◆ Work task ◆
Without changing a thing, reproduce the entire listing and leave out its pictures.

◆ Dataset extract ◆

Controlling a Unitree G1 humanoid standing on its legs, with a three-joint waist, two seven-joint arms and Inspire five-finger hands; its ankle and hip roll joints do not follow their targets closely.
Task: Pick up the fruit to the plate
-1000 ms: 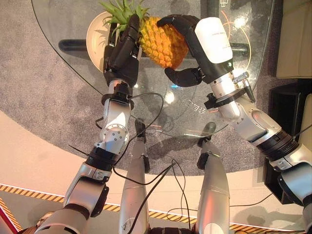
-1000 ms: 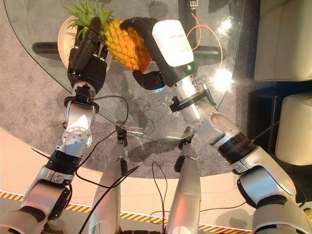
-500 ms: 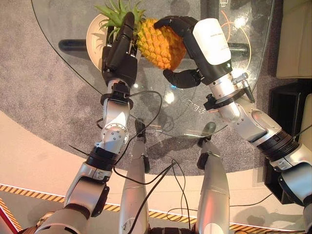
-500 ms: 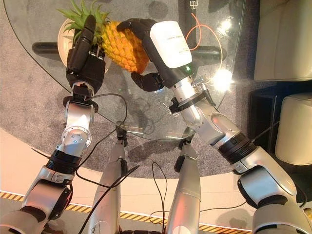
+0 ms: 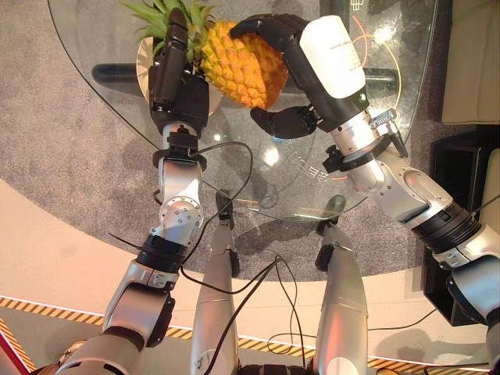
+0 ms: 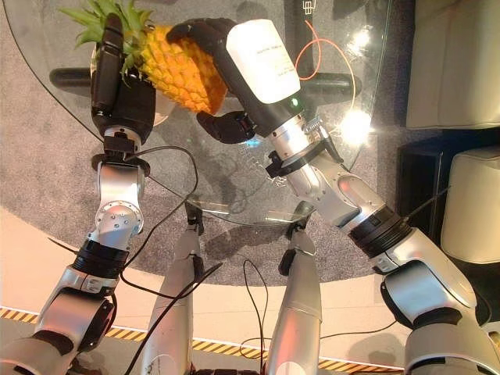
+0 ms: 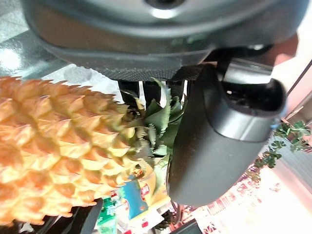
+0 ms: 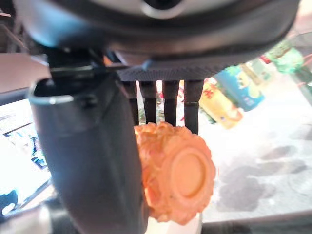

◆ Written answer ◆
Controlling a Unitree G1 humanoid standing on its legs, with a three-joint waist, two seven-joint arms and Inspire five-finger hands; its ankle and hip roll joints do not follow their targets closely.
Task: Pick up the fruit to the plate
-1000 ms: 
-1000 ms: 
-500 ms: 
-500 ms: 
+0 ms: 
+0 ms: 
+0 ms: 
+0 ms: 

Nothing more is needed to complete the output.